DESCRIPTION OF THE TASK: For the data that follows, print the line with "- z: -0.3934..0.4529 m", the line with "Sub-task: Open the", and all lines between them, exactly as they stand. Omit pictures and add nothing.
[Opening THE DATA section]
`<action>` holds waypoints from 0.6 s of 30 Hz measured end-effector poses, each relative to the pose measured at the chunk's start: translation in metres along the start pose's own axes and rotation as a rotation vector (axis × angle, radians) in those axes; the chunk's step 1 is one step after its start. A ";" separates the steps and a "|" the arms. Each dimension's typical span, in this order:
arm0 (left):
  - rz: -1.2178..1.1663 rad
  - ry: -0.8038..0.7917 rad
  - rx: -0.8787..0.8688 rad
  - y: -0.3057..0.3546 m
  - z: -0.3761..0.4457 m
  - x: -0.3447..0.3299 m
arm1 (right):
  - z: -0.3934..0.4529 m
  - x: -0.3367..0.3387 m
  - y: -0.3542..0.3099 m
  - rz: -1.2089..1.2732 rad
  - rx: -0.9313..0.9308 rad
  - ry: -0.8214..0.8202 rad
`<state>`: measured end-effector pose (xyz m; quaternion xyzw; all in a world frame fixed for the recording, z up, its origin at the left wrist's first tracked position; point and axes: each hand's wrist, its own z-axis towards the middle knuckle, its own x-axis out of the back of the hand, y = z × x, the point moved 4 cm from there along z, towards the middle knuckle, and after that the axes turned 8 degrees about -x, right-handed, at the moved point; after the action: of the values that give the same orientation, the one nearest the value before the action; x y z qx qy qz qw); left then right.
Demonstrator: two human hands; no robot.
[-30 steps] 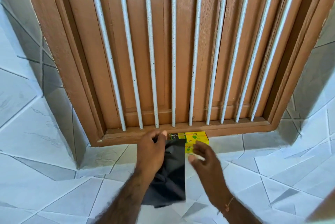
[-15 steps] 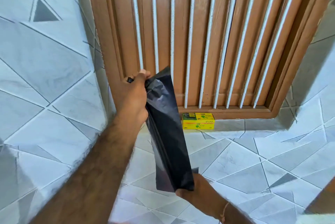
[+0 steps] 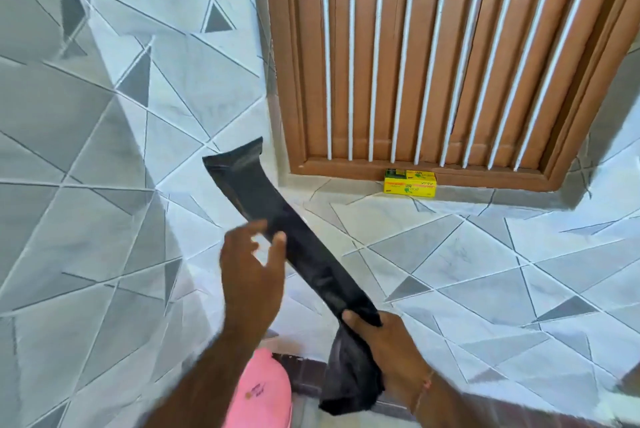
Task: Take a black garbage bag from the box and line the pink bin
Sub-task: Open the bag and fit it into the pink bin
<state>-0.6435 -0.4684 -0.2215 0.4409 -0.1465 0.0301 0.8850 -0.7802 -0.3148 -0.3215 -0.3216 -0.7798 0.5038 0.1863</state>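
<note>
A folded black garbage bag (image 3: 287,233) stretches as a long strip from lower right to upper left, its top end free. My right hand (image 3: 388,341) grips the strip's lower end, and the rest of the bag hangs bunched below that fist. My left hand (image 3: 252,275) is beside the middle of the strip, fingers loosely spread, fingertips touching its edge. The yellow bag box (image 3: 410,183) lies on the tiled ledge under the wooden window. Part of the pink bin (image 3: 263,393) shows at the bottom, below my left forearm.
A brown wooden window frame (image 3: 294,81) with white bars fills the upper right. Grey and white tiled walls (image 3: 104,150) surround it. A dark tiled strip (image 3: 304,372) lies beside the bin.
The view has swung left and down, bringing the pink bin into sight. My left hand let go of the bag's top and slid down to its middle. My right hand still holds the lower end.
</note>
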 end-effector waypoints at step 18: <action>-0.038 -0.647 0.094 -0.050 -0.160 0.155 | -0.168 -0.146 0.087 0.339 -0.080 0.030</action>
<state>-0.4489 -0.3847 -0.3065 0.4706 -0.4103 -0.1214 0.7717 -0.5439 -0.2780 -0.3245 -0.4631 -0.7308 0.4918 0.0976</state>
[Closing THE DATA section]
EXPECTED ANSWER:
  - z: -0.3934..0.4529 m
  - x: -0.3367..0.3387 m
  - y: -0.3542..0.3099 m
  - rz: -1.2089..1.2732 rad
  - rx: -0.9313..0.9308 rad
  - ry: -0.8214..0.8202 rad
`<state>`: measured end-effector pose (xyz m; quaternion xyzw; all in a world frame fixed for the recording, z up, its origin at the left wrist's first tracked position; point and axes: each hand's wrist, its own z-axis towards the middle knuckle, its own x-axis out of the back of the hand, y = z × x, the point moved 4 cm from there along z, towards the middle knuckle, and after that the axes turned 8 degrees about -x, right-handed, at the moved point; after the action: of the values that give the same orientation, the one nearest the value before the action; x y z qx qy qz qw); left then right.
Demonstrator: two human hands; no robot.
[-30 steps] 
[-15 steps] 
[+0 steps] 
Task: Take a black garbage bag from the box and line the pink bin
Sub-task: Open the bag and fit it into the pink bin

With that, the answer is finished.